Bellman escribió muchas canciones y buena parte de esas composiciones se editaron antes o después en algunos de los libros que nos han quedado de su producción: Bacchi Tempel: öpnadt vid en Hjetes död (El templo de Baco, abierto a la muerte de un héroe, 1782) Zions Högtid (La fiesta de Sión, 1787), o las famosas Epístolas de Fredman y Canciones de Fredman, pensadas ya desde 1760 pero publicadas a partir de 1790. Jean Fredman había sido un relojero de la corte que cayó en desgracia por culpa del alcohol y al que Bellman cantó como compañero y cómplice llamándolo apóstol del brandy. La formación religiosa de Bellman, así como su relación posterior con la masonería, le llevaron a escribir muchas parodias sobre la religión y las órdenes masónicas cuya actividad él remedaba en una inventada Orden de Baco de la que era fundador y el más conspicuo miembro.

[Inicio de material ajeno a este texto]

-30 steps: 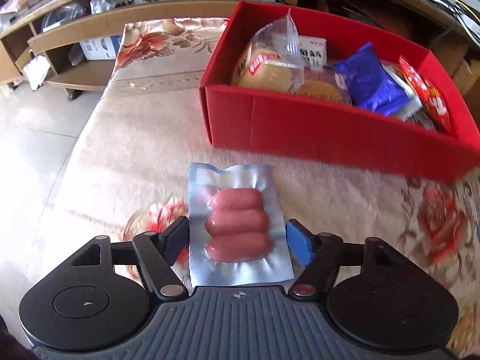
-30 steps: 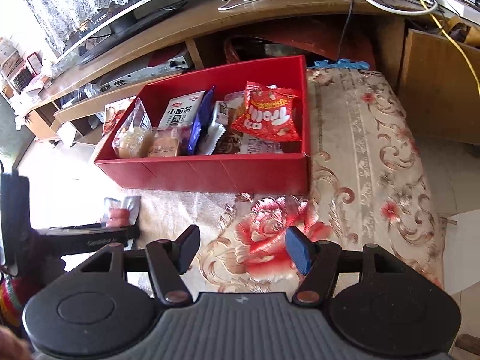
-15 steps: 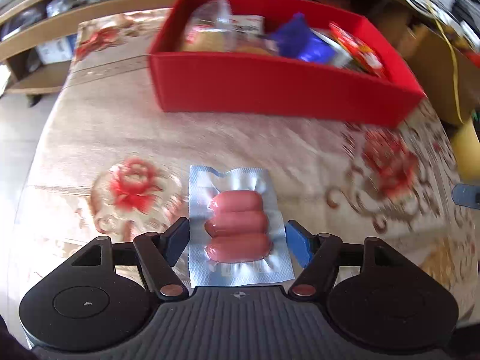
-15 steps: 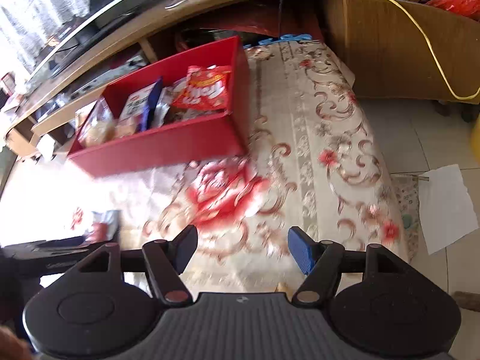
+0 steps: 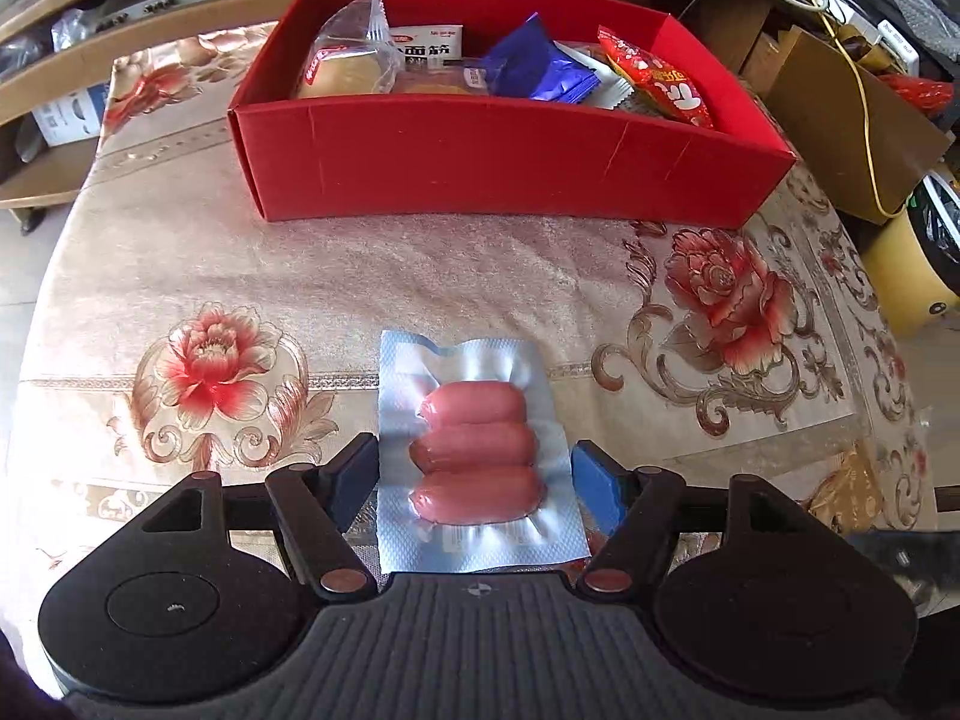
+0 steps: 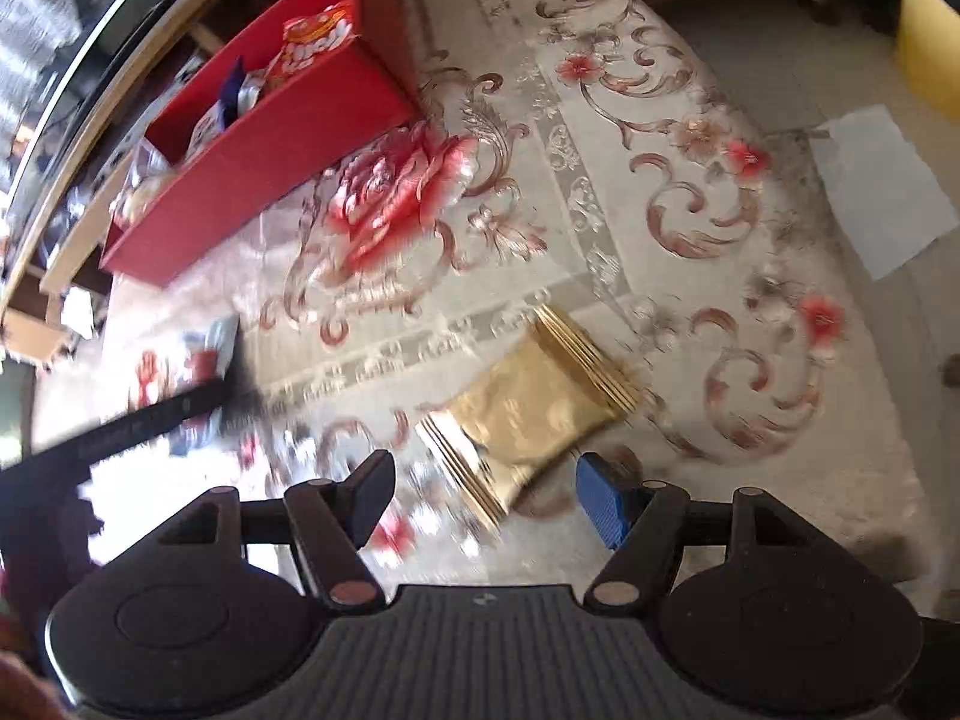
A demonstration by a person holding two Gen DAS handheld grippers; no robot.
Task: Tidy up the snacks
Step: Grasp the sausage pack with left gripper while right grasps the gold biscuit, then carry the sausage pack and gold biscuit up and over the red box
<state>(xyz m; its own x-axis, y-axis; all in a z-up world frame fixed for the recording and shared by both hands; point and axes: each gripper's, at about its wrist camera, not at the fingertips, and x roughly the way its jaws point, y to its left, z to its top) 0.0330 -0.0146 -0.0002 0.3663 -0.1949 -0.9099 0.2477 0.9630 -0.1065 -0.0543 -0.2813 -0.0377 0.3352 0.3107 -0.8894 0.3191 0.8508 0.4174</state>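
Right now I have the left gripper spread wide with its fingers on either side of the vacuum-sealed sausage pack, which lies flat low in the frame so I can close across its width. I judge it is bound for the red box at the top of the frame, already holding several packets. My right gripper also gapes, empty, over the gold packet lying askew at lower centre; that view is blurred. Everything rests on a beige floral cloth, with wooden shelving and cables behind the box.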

Tal vez una de esas epístolas, la número 81 (dedicada a la muerte de Lövberg, compañera de su amigo Movitz) sería la más adecuada para cerrar este brevísimo recuerdo a un poeta y músico con una formación sólida y una existencia desdichada, cuya memoria sigue viva en una gran cantidad de cantantes actuales (Imperiet, Joakim Thaström, While Heaven Wept, Elina Jarventaus):
Mira cómo nuestra sombra, Movitz, hermano mío,
acaba en la oscuridad. Cómo el oro y la púrpura
se mudan en grava y jirones.
Caronte saluda desde su río caudaloso
y el sepulturero da animosamente tres paladas
sobre quien no prensará ya más uva.
Por eso, Movitz, ven y ayúdame a colocar
la fría lápida sobre nuestra hermana.